**INSTRUCTIONS TO FOLLOW**
Look below for the line that contains "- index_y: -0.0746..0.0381", then copy it and each following line exactly, through and including the line that contains "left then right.".

^^^^^^^^^^^^^^^^

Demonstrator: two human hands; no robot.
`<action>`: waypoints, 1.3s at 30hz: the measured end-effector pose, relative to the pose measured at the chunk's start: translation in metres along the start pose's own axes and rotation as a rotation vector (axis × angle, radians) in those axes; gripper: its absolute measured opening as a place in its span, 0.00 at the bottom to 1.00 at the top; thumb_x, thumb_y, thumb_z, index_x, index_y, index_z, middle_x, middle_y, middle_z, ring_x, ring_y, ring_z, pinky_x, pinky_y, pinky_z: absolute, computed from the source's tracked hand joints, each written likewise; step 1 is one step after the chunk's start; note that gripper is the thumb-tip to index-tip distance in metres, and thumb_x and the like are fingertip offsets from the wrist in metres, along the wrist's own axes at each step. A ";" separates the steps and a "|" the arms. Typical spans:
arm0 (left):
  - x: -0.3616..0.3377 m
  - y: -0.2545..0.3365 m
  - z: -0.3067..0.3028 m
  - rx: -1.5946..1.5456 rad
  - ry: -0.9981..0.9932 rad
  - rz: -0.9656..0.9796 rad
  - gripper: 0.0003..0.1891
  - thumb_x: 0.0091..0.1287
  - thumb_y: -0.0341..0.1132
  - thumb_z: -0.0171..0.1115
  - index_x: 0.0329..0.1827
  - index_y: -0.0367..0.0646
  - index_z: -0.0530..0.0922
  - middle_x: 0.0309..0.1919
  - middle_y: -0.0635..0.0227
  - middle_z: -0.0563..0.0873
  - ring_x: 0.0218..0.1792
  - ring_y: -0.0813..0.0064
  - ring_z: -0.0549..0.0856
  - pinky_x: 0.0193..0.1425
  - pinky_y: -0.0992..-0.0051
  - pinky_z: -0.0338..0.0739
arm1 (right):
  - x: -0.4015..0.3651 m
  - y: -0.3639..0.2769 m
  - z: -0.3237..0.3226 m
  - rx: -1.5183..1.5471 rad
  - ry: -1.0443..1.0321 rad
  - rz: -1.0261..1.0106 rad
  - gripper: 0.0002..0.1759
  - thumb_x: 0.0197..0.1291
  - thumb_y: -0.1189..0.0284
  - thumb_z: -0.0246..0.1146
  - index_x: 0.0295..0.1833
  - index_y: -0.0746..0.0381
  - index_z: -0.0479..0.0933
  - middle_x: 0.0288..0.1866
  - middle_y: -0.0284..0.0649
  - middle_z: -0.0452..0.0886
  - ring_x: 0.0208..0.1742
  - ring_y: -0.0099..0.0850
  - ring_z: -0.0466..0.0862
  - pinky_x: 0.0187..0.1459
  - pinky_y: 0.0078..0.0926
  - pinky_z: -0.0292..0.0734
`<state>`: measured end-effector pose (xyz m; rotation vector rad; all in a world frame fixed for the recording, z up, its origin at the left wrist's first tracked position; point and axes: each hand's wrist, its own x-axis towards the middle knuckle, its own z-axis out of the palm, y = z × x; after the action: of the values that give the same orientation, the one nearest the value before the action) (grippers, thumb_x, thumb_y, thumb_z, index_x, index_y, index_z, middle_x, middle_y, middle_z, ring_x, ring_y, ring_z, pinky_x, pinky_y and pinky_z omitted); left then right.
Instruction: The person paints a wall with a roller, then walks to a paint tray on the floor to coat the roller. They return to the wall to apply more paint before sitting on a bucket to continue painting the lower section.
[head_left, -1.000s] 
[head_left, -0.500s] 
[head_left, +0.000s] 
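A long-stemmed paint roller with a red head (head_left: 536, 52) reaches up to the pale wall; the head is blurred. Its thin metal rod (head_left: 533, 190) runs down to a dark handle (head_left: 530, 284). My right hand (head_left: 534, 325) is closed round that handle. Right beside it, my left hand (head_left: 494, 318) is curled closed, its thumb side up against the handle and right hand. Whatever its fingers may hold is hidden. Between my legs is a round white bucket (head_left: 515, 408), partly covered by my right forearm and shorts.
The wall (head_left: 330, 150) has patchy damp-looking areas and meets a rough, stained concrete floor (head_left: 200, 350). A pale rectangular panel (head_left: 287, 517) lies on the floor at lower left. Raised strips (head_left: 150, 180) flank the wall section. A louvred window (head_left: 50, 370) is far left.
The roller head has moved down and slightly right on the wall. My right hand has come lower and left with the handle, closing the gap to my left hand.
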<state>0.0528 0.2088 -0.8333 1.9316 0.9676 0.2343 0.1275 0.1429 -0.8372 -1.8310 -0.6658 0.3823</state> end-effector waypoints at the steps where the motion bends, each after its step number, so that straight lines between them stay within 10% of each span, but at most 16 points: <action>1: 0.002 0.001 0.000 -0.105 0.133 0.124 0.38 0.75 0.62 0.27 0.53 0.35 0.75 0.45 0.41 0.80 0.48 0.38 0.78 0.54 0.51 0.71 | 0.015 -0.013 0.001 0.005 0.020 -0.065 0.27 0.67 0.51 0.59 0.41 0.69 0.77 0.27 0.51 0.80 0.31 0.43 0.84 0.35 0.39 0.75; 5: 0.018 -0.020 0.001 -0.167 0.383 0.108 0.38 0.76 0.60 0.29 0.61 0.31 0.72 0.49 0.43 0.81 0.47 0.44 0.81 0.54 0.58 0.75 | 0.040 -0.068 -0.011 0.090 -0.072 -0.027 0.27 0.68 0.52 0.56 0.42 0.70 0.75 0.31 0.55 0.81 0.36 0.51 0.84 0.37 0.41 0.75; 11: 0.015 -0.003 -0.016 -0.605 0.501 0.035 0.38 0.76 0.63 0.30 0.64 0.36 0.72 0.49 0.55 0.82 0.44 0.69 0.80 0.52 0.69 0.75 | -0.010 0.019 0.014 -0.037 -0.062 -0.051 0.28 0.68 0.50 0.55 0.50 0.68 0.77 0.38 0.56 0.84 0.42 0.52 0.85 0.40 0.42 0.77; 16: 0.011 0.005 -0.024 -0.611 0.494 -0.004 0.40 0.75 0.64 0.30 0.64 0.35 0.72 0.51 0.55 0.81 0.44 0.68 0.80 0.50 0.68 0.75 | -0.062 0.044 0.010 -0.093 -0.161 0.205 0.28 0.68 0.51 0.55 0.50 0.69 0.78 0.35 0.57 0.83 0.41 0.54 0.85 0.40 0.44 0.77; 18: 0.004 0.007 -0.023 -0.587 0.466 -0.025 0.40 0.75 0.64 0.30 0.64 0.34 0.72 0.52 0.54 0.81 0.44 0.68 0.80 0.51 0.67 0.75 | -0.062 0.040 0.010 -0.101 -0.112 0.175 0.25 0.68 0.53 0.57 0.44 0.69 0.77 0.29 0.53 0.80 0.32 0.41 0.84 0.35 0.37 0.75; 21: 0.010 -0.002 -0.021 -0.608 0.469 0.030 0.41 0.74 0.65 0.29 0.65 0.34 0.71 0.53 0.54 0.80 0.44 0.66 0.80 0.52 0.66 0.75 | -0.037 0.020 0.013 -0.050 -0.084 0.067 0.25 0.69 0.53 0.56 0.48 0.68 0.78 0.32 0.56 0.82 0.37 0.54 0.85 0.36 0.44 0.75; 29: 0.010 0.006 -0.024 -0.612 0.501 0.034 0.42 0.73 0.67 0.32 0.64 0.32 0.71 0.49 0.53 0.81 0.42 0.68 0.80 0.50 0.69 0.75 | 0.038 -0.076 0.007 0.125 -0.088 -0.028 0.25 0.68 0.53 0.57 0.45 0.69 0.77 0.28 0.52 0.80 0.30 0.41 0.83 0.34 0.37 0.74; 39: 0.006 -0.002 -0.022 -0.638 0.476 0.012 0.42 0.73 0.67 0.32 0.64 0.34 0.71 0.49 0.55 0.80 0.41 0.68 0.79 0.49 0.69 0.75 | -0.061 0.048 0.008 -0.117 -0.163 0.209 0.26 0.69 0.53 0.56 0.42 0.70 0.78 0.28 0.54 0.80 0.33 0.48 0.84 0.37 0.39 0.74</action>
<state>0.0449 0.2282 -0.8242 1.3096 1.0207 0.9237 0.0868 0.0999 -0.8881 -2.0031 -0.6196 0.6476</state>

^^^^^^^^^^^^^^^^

**EXERCISE ANSWER**
  - index_y: -0.0746..0.0381
  - index_z: -0.0479..0.0933
  - middle_x: 0.0288..0.1866
  - middle_y: -0.0284..0.0649
  - middle_z: -0.0452..0.0886
  - ring_x: 0.0208..0.1742
  - ring_y: -0.0099..0.0850
  - ring_z: -0.0466..0.0862
  - pinky_x: 0.0187..0.1459
  - pinky_y: 0.0078..0.0926
  - pinky_z: -0.0292..0.0734
`<state>`: measured end-effector pose (xyz m; rotation vector rad; all in a world frame fixed for the recording, z up, its origin at the left wrist's first tracked position; point and axes: each hand's wrist, its own x-axis towards the middle knuckle, its own z-axis out of the palm, y = z × x; after the action: of the values that give the same orientation, the one nearest the value before the action) (grippers, thumb_x, thumb_y, thumb_z, index_x, index_y, index_z, middle_x, middle_y, middle_z, ring_x, ring_y, ring_z, pinky_x, pinky_y and pinky_z omitted); left then right.

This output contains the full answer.